In the back room, the nurse said, "Now, Mr. Plum, I'm giving you this jar for urine."

"My what?"

"Urine."

"How's that?"

"It's for urine!"

"Speak up-I can't hear you."

"Urine, I said! You take this jar home! You collect all your urine! For twenty-four hours! You bring the jar back!"

In the chair across from Maggie, the wife gave an embarrassed titter.

"He's deaf as a doorknob," she told Maggie. "Has to have everything shouted out for all and sundry to hear."

Maggie smiled and shook her head, not knowing how else to respond. Then the man in coveralls stirred. He placed his great, furry fists on his knees. He cleared his throat. "You know," he said, "it's the funniest thing. I can catch that nurse's voice all right but I don't understand a single word she's saying."

Maggie's eyes filled with ears. She dropped her magazine and groped in her purse for a Kleenex, and the man said, "Lady? You okay?"

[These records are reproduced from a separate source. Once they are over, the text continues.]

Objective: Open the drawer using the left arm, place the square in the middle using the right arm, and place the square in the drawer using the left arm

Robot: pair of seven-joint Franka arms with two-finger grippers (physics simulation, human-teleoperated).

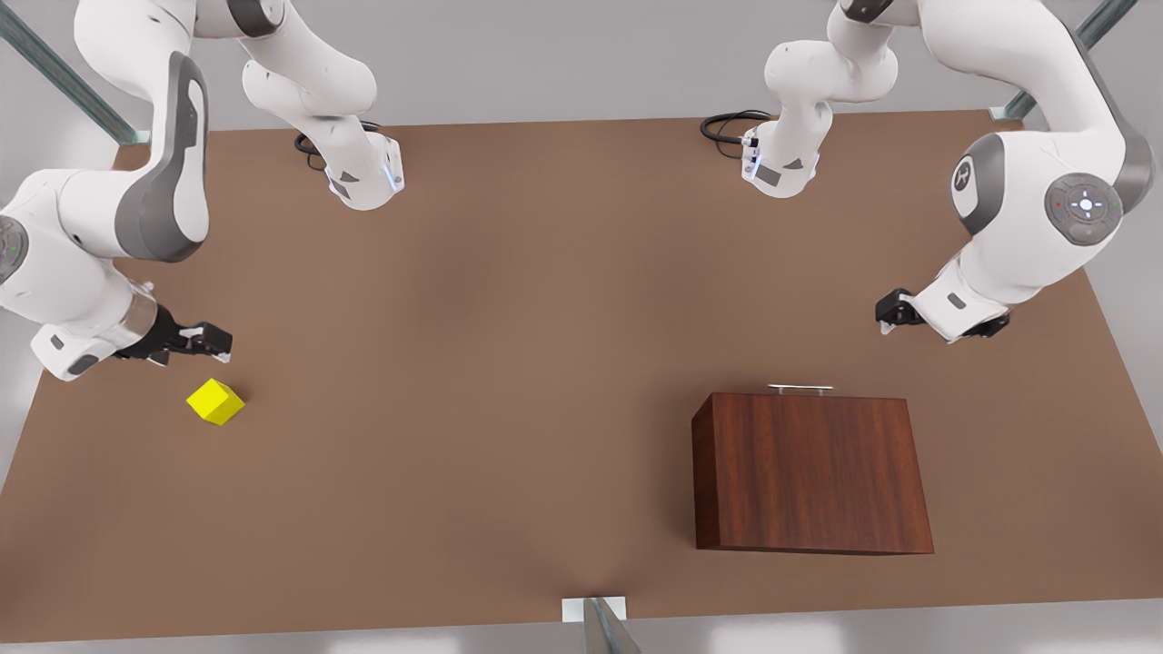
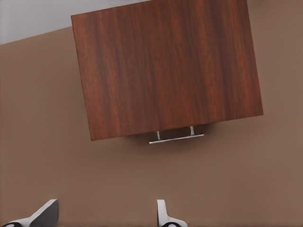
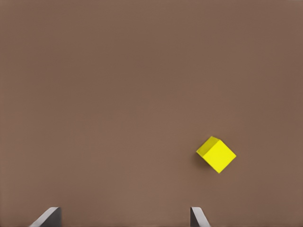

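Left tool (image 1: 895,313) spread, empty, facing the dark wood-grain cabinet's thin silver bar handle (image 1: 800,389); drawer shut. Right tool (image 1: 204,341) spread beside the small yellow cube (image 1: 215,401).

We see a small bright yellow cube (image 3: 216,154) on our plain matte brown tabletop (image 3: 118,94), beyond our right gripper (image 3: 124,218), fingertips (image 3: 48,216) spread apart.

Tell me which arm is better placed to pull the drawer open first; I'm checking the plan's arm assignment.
Left. The left tool hangs open near the drawer, on the side of its silver handle, which faces it in the left wrist view. The right tool is open beside the square, far across the table.
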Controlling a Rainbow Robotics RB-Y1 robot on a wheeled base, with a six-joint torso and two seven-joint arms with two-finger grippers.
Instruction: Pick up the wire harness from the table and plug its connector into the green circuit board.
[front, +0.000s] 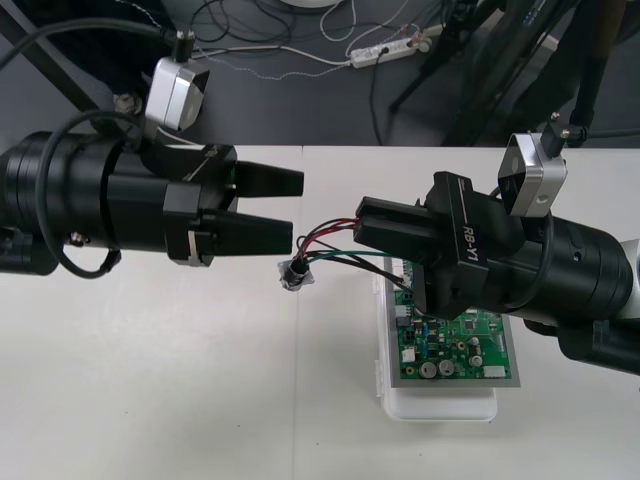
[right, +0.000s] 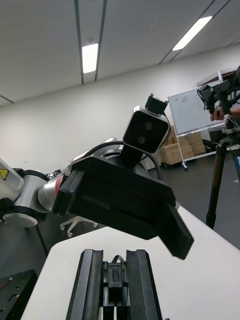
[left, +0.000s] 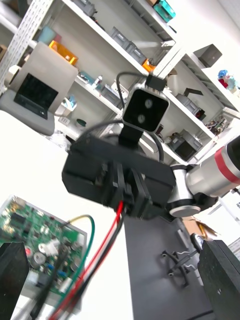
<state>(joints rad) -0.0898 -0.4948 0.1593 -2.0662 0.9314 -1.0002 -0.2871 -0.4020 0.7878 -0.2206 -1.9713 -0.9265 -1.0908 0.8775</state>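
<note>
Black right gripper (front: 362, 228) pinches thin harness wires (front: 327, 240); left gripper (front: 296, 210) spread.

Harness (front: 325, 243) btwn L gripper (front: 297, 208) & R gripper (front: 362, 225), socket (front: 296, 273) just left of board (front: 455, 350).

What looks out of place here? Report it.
Nothing looks damaged or spilled. The right end effector is shut on the harness at the far end of the green circuit board. The wires run out sideways, and the metal socket trails loose just below the open left end effector.
</note>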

She couldn't tell him it was his kindness that had undone her-such delicacy, in such an unlikely-looking person-and so she said, "It's my son, he's having a baby. I mean my son's wife is."

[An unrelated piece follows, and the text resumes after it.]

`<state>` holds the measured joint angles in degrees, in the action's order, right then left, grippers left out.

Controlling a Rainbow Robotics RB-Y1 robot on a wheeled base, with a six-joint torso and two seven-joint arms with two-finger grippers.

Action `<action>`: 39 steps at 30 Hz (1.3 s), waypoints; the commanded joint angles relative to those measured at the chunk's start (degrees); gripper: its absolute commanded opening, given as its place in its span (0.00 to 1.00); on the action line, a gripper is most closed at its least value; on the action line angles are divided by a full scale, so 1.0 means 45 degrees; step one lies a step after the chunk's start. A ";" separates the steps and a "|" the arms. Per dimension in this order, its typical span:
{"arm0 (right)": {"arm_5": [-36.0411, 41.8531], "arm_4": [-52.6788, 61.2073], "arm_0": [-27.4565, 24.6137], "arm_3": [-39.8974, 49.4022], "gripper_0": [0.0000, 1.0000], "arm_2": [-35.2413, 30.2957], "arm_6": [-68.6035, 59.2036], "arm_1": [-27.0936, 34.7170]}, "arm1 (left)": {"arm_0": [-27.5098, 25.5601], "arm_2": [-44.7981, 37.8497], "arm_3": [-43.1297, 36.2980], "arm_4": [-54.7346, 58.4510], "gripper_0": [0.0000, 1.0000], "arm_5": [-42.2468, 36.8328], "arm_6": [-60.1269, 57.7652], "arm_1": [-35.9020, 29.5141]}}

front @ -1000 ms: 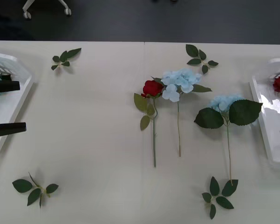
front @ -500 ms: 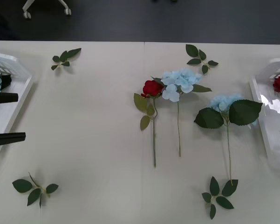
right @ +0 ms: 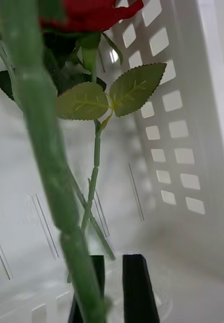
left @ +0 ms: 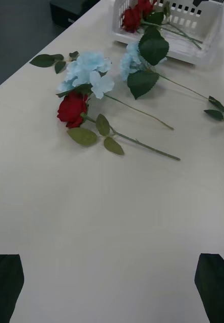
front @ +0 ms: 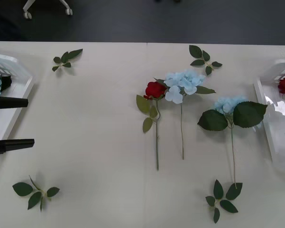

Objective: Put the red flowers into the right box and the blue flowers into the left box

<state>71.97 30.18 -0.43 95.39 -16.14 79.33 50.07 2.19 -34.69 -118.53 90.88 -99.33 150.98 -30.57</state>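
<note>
Presently: left pincer [front: 12, 121] spread wide at table's left edge, nearer than right pincer [right: 117, 287], almost closed, to mid-table red rose [front: 155, 89], stem toward near edge.

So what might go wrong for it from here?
The red rose and a blue flower lie touching on the table, so the open left hand reaching in might drag both.

In the right box the right hand sits right beside a rose stem, fingers nearly closed; lifting away could perhaps snag the stem and pull it back out.
</note>
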 commanded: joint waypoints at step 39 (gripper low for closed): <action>0.1136 0.2414 0.0154 0.4448 0.82 0.3449 -0.0306 -0.3021 | -0.0058 -0.0143 -0.0398 0.0019 1.00 -0.0037 0.0413 -0.0083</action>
<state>78.05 43.64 -0.43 114.56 -3.06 79.15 37.49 2.19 -34.69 -118.56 90.88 -99.33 150.98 -30.57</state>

The man and the old woman waited, their faces prepared to take on the proper look of shock and pity as soon as they heard the bad part. And she couldn't tell them, "It's all my fault, I set everything pell-mell in motion not once considering the consequences," so instead she said, "It's months and months too early, it's nowhere near her due date ..."

The man clicked his tongue. His forehead furrowed upon itself like cloth.

The old woman said, "Oh, my stars, you must be worried sick. But don't you give up hope, because my nephew Brady's wife, Angela ..."

And that was why, when Jesse passed down the corridor from the delivery room a few minutes later, he found his mother in a little side cubicle surrounded by a huddle of strangers. They were patting her and murmuring consolations-an old woman, a workman of some sort, a nurse with a clipboard, and a stooped old man clutching a gigantic empty jar. "Ma?"

Jesse said, stepping in. "The baby's here, and both of them are fine."

"Praise Jesus!" the old woman shouted, flinging her hands toward the ceiling.

"The only trouble is," Jesse said, eyeing the woman dubiously, "it's a girl. I wasn't counting on a girl, somehow. ''

"You would let a thing like that bother you?" the old woman demanded. "At a moment such as this? That child was snatched from the jaws of death!''

"From . . . ?" Jesse said. Then he said, "No, it's just a superstition that an eight-months-"

"Let's get out of here," Maggie said, and she fought her way free of the huddle to grab his arm and steer him away.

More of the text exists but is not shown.